▸ TASK OBJECTIVE
Search the records for "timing" and copy each line that holds it.

[Stored items]
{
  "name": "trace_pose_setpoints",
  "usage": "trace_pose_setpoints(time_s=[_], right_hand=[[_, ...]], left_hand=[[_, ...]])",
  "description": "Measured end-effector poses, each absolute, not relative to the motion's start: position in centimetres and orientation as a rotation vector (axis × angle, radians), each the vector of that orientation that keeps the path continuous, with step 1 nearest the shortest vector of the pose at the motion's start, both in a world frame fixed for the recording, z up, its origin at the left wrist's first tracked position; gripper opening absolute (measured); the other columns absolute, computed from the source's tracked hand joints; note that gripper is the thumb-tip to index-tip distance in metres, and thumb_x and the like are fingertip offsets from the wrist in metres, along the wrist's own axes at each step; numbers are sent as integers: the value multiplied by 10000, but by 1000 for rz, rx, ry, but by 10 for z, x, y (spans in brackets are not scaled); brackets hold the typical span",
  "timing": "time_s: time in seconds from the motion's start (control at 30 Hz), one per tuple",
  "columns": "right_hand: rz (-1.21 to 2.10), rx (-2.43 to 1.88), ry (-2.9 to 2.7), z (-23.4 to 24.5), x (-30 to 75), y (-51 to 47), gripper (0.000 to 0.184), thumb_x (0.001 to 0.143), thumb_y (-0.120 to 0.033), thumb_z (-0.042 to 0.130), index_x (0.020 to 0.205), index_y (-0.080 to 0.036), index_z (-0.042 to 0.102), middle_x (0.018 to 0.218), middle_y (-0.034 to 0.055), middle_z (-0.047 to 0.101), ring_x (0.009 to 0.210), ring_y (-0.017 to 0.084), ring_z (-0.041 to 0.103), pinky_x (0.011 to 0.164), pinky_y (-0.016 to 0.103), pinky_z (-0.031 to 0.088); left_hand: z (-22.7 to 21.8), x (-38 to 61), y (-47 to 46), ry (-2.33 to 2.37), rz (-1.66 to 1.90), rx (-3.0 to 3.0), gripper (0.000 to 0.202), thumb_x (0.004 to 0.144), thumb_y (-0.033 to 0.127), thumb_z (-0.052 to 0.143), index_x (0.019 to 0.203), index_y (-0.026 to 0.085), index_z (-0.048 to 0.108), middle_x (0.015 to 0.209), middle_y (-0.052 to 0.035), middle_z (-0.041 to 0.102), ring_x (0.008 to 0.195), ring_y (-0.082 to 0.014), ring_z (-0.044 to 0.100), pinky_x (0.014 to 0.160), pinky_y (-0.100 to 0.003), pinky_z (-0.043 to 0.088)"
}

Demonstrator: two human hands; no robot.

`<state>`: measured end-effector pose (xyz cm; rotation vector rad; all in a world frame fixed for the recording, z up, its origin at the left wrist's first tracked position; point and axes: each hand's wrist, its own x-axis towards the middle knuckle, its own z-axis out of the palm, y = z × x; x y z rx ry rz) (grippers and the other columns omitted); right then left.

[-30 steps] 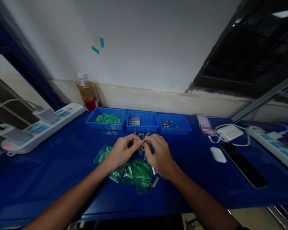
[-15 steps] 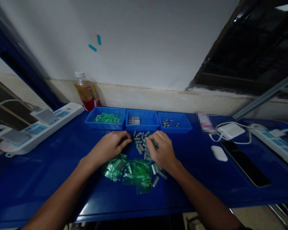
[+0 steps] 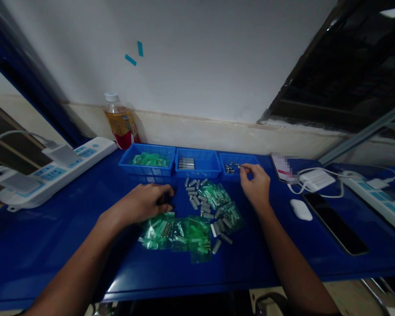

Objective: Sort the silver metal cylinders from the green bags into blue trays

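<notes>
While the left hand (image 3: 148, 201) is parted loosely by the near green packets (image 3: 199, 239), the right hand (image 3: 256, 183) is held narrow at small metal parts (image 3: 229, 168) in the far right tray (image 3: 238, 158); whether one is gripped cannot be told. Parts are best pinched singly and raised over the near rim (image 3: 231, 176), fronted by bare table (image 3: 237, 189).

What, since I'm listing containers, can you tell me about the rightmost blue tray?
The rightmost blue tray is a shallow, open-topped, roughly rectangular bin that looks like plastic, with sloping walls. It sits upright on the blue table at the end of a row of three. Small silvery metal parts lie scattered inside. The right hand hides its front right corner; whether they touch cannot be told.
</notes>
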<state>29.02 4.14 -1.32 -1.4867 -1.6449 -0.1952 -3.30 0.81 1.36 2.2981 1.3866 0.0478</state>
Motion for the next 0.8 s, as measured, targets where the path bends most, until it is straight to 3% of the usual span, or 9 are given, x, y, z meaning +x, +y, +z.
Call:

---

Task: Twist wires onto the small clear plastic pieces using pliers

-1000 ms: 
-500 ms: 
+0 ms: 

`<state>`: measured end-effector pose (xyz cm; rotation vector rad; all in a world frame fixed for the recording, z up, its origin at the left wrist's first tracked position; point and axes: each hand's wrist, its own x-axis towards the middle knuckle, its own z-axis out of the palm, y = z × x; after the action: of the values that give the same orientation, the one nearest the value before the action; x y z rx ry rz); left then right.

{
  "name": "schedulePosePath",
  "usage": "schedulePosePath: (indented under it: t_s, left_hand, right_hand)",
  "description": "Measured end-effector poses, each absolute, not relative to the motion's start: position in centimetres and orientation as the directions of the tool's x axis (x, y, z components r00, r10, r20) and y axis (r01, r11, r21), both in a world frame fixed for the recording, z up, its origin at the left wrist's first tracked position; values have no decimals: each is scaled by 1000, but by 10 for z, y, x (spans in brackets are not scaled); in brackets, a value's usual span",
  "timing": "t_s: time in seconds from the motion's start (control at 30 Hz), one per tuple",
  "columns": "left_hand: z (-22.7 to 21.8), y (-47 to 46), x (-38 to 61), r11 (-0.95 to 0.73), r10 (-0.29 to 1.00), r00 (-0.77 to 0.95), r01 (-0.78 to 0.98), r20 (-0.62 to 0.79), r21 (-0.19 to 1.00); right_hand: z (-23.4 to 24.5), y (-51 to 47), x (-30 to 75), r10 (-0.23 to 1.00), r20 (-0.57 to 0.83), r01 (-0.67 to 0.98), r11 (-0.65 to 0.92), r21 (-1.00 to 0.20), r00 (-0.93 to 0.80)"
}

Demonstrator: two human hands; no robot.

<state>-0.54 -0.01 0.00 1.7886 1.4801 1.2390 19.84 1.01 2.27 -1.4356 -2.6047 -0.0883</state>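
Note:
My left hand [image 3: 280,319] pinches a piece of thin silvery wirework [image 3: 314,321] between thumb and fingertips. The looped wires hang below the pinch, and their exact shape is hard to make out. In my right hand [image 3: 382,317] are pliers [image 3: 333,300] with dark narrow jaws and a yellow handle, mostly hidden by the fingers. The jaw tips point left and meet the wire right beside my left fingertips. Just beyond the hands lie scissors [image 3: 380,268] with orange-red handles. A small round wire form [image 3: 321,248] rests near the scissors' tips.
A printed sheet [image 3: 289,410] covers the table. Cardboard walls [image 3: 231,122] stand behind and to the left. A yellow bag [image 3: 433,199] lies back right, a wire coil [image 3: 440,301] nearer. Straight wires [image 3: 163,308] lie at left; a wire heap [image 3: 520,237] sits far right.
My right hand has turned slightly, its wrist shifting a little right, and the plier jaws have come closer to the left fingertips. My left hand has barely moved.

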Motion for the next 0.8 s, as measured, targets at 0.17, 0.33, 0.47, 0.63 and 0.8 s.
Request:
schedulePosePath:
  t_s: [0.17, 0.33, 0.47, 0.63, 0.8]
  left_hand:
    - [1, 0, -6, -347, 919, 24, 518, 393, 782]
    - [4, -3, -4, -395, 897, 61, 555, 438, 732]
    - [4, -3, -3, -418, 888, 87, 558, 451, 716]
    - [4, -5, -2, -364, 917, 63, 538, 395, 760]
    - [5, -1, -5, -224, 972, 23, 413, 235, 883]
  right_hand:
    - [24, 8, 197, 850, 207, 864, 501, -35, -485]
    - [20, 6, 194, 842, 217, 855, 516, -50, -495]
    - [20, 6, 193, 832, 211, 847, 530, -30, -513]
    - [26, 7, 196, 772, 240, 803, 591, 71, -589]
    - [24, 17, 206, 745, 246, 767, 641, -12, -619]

▸ RESULT FOR THIS TASK
  "timing": "time_s: time in seconds from the motion's start (control at 30 Hz), one per tuple",
  "timing": "t_s: time in seconds from the motion's start (control at 30 Hz), one per tuple",

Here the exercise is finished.